It is stuff like this and the outright brokeness regarding Chromecast reported elsewhere that caused me to ask for my money back shortly after purchasing a lifetime subscription.
If you want my money, you’re going to have to show an interest in it.
Ok, my theory about googles firmware unification breaking plex profiles has just been busted.
I was trawling my logs looking into something else and I found http://192.168.1.154:8008/ssdp/device-desc.xml
I think Plex mostly says “Heya Chromecast, what are your playback capabilities?”, rather than saying “You’re a Chromecast Ultra, I know what you can play.”
nah, plex has a menu of profiles that it applies to devices. It applies basic chromecast profile not an ultra specific.
I think…
I waited 2 years to get back capability that was lost (the worst part, not theoretical compatibility. ACTUAL proven it-was-working-before-they changed-something capability) and plex could have allowed us to force a profile but there is something under the hood that specifically stops it.
I now run plex through a shield. I only bumped into this because id left the old CC ultra plugged in.
Chromecast devices do not report their model names, or anything like that.
Capability-detection occurs through the MediaSource.isTypeSupported API.
Although the older, cached documentation linked in earlier this thread lists Chromecast Ultra as being capable of playing h264 @ 5.1, updated documentation is clear that Chromecast Ultra supports h264 only up to the 4.2 level.
So as a user that was prepared to get my hands dirty and have some file types error or not play (like they do with out the box setting)
What can i/we do?
If I remember correctly Plex is allocating a profile that is inappropriate.
This boils down to people wanting to stream content locally from a home server and passthrough straight to an AV amp.
All these discs on shelves. I’ve warmed up my office quite nicely putting my old i5 3570k to task of remix ripping years of Blu-ray discs.
I’m sure im not the only one.
TVs have Plex built in now but there is a large user base that isn’t able to upgrade their TV.
Using an old trusty server on an old trusty TV with an old trusty av amp.
Chromecast was amazing with plex, until it wasn’t.
Direct play and passthrough.
Simple and effective.
It’s all we ever wanted.
Edit it was weird that the troubles coincided with firmware updates from Google
If you want to Direct Play content from a given device, you’ll need to encode the content in a format compatible with that device’s published capabilities.
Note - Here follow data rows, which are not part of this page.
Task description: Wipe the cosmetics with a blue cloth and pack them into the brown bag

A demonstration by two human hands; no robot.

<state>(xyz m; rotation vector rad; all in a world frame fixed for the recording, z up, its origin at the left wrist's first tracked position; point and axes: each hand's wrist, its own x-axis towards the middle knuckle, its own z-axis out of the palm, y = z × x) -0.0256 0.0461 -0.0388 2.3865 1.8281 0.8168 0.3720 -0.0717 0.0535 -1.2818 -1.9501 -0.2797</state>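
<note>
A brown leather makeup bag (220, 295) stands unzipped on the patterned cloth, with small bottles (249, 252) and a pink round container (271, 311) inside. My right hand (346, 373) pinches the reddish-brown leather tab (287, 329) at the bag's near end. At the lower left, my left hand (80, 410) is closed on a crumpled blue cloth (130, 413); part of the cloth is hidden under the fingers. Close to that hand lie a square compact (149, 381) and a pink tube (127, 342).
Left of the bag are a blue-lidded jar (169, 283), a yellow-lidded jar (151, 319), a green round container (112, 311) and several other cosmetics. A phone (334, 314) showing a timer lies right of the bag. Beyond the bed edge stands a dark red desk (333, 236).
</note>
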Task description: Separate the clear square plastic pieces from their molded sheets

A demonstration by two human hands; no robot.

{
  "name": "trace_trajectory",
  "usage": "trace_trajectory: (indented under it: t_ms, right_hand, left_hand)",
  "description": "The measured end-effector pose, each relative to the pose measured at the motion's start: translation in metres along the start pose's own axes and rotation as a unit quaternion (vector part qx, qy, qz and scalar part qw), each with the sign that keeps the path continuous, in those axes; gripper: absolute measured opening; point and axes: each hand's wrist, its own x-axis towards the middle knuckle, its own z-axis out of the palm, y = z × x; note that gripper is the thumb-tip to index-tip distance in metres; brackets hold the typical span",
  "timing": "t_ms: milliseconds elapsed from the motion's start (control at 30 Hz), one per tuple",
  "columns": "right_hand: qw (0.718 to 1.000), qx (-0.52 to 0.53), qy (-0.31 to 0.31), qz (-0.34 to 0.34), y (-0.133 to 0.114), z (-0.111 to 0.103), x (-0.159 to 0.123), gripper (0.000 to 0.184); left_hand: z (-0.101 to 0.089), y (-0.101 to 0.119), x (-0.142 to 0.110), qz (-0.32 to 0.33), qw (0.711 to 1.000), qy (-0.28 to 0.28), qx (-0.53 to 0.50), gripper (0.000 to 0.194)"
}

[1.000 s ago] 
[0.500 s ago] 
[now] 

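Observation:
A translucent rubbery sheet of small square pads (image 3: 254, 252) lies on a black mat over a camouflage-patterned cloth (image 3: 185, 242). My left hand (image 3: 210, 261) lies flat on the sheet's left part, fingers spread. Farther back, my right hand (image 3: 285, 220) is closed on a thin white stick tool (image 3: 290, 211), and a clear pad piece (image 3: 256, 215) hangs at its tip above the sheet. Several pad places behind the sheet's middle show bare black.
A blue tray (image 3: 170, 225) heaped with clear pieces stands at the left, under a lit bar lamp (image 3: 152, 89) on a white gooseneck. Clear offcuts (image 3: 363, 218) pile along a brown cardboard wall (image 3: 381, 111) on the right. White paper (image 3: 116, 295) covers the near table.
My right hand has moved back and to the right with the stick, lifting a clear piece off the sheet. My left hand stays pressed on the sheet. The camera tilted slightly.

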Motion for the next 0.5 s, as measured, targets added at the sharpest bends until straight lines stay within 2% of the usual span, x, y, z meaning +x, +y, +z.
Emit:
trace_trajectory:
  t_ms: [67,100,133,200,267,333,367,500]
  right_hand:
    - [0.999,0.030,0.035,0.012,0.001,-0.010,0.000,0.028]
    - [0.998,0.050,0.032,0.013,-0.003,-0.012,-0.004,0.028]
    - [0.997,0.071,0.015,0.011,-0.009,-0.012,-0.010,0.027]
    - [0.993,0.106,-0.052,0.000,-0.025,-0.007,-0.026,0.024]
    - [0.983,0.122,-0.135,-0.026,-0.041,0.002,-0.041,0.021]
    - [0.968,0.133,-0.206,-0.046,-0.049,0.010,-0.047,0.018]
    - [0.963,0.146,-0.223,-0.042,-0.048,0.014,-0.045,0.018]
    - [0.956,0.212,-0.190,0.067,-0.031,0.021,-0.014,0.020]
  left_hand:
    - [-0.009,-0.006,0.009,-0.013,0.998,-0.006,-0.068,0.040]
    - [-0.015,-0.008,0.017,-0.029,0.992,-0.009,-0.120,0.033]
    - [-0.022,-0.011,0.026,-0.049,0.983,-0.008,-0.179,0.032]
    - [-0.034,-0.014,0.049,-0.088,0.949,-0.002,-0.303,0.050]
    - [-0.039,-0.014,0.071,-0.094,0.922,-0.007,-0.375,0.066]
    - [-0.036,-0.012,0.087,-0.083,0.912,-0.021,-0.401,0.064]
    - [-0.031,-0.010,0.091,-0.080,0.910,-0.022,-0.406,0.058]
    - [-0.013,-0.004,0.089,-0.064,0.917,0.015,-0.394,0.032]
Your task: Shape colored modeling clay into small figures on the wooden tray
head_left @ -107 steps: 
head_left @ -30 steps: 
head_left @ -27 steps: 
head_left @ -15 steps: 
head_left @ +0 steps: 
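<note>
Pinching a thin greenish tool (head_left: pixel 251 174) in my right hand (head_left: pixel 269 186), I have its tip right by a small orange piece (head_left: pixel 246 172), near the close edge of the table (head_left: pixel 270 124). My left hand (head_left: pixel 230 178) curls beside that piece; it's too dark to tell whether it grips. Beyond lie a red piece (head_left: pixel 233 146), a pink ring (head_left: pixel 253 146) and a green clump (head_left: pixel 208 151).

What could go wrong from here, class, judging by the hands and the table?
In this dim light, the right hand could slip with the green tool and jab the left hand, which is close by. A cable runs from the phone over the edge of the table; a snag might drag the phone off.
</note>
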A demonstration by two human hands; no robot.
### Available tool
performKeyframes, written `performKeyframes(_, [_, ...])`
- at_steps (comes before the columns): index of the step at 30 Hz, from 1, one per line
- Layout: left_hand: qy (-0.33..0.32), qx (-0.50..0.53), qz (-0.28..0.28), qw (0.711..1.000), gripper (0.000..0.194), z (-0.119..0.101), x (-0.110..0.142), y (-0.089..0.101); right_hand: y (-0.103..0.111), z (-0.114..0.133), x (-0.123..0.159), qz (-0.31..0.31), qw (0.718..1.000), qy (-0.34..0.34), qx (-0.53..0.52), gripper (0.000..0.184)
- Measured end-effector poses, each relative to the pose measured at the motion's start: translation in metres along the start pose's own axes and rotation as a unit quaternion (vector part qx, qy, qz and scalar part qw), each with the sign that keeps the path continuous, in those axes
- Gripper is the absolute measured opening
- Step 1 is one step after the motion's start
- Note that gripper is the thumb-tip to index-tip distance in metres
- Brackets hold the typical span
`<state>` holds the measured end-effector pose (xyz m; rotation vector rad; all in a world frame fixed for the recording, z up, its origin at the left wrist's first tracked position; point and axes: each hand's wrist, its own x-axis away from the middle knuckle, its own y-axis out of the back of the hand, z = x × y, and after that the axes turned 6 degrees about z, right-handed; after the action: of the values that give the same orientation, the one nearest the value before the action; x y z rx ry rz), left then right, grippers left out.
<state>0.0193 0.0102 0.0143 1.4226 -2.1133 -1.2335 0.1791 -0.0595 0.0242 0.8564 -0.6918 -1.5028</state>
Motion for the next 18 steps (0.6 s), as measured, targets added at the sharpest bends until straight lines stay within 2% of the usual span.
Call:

Is it not possible to update plex server so that when playing any given content to a target Chromecast, (Since Plex has the media format information available) to make the MediaSource.isTypeSupported query to the target Chromecast and if false defer to transcode the stream?
My understanding (From reading through this thread) is that Chromecasts don’t publish their capabilities and are advertised as generic Chromecast device/targets. So they have to be queried for their support?
I’m not a Plex developer, but this seems a logical approach. Am I wrong here?
The Chromecast receiver gets the container+codec information from Plex Media Server. It queries the Chromecast device to determine whether the container+codec combination can be Direct Played, Direct Streamed, or if it needs to be transcoded, to which container and codec it should be transcoded.
So from the issues in this thread, is it that Chromecasts are not returning a confirmation that they support updated codecs? Does this seem to be something that has been removed from Chromecast devices by Google, if they are not responding that (for example) a Chromecast Ultra doesn’t support H264@5.1?
After all, if the target Chromecast responds that it doesn’t support a container+codec combination, then that should be the source of truth, yes?
Can you shed any insight into if this may be what happened?
Has Google removed codec support from their product in this way?
Has Google removed codec support from their product in this way?
Yes, Google has removed support for device capabilities. In some cases, devices would support a specific media type, but inconsistently; some files would play, while other would not, or would exhibit poor performance. In new firmware versions thee MediaSource.isTypeSupported checks would change (previously reporting true, now reporting false) while the underlying playback engine was left unmodified, which has allowed the use of “unsupported” device capabilities.
Unfortunately, we can’t support these “overclocking” scenarios and so we focus our work on supporting the manufacturer-published capabilities.
I’ve personally done a lot of work with Google, and their associates and employees/ex-employees, and I can confirm that this is typically their behaviour.
And yet, Amazon, who was Google’s mortal foe until not that long ago – refusing to support casting at all, manages to support my 2nd Gen Chromecast beautifully with glorious audio. And that’s despite the fact that the number of customers using 2nd Gen Chromecast with Prime video is probably vanishingly small.